Editorial

Las entrañas del terror

LA lucha institucional y judicial contra la organización terrorista ETA dio ayer un gran paso adelante con la sentencia de la Audiencia Nacional que condena a 47 acusados por pertenencia o colaboración con banda armada. Este macroproceso, en el que han estado sentadas en el banquillo 52 personas, tuvo también un récord de duración: se celebró desde noviembre de 2005 hasta marzo de 2007, lo que da una idea de la envergadura y complejidad de la cuestión juzgada. El macrosumario estaba contenido en doscientos mil folios. Lo que se dilucidaba en el juicio era si diversas organizaciones del radicalismo vasco pueden ser aceptadas como colectivos independientes de la banda terrorista ETA, aunque coincidan con sus planteamientos políticos, o si, por el contrario, constituyen meras ramas auxiliares de aquélla, subordinadas a la cúpula terrorista y fieles a sus órdenes. En este sentido, la Audiencia Nacional ha sido tajante: agrupaciones como Kas, Ekin o Xaki y medios de comunicación como Egin forman parte de las "entrañas" y el "corazón" de ETA -palabras textuales de la sentencia leída ayer entre altercados provocados por los reos- y, por tanto, no son distinguibles de las actividades armadas de la banda, a cuya realización y difusión contribuyen. Sus actividades estaban dirigidas, según los miembros del tribunal, a lograr una acumulación de fuerzas en apoyo de las actividades específicas de los etarras. Sus integrantes formaban parte de los aparatos político, internacional y mediático creados por la banda terrorista para activar su lucha en todos los frentes públicos a su alcance. La sentencia es importante por reveladora del funcionamiento de una organización terrorista que tiene ya tras de sí cuarenta años de trayectoria y muchos cientos de víctimas.
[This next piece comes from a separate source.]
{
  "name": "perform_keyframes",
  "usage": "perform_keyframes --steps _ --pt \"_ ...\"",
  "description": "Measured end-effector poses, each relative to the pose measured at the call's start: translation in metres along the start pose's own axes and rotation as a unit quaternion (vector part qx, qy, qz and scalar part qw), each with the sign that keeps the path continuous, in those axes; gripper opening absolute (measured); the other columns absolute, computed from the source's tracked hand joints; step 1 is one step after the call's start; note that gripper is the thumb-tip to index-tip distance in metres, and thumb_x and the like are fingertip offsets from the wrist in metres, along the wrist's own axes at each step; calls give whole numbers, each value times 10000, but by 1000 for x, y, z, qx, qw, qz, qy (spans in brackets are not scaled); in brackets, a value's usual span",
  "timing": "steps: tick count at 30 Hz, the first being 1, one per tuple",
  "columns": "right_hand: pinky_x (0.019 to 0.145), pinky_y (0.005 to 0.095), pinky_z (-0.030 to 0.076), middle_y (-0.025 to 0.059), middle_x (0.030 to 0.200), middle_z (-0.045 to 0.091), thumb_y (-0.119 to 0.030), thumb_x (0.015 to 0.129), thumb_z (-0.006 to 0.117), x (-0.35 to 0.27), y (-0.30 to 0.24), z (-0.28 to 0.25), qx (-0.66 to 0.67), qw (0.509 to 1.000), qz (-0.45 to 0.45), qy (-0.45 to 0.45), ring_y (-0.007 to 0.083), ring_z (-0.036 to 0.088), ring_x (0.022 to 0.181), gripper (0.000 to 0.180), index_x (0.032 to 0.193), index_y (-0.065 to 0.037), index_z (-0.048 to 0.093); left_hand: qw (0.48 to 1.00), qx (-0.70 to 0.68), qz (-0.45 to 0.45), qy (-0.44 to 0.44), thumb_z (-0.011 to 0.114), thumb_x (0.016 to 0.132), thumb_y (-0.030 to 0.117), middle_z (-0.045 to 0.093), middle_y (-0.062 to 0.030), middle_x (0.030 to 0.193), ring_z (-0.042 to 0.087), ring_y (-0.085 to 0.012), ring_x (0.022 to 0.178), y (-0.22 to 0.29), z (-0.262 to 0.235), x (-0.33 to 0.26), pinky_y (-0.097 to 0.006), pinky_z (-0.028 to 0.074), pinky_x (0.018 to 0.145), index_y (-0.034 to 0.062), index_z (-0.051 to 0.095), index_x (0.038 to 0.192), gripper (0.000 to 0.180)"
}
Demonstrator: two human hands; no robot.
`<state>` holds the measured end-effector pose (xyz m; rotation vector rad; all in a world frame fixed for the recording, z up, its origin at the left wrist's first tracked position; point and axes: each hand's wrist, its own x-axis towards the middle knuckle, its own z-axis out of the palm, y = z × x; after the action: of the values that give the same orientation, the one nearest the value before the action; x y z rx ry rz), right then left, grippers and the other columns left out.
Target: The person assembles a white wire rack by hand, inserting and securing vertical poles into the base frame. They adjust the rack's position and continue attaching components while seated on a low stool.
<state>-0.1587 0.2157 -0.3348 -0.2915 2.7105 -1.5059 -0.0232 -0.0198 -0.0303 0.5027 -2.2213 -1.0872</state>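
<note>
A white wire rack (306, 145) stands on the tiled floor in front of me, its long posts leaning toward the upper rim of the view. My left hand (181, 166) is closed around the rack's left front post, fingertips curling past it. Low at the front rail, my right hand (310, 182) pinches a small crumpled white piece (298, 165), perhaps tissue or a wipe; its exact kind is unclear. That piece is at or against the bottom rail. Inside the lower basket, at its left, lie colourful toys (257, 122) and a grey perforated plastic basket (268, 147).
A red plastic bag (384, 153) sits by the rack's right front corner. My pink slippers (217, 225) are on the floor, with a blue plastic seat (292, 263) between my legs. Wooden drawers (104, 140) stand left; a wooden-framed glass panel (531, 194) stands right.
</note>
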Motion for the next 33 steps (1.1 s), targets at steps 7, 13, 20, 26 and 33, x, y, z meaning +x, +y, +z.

No es la primera vez que la Justicia procede al levantamiento del velo sobre la parte oculta de esta banda criminal, es decir, aquellos sectores que, al amparo de una legalidad democrática muy generosa, disfrazan de actuación política o social legítima lo que no es más que el ejercicio de la obediencia a la estrategia marcada por quien ha mandado siempre en ETA: el aparato militar. Sí es la ocasión en que la verdad judicial sobre el entorno de ETA alcanza una dimensión tan vasta y detallista.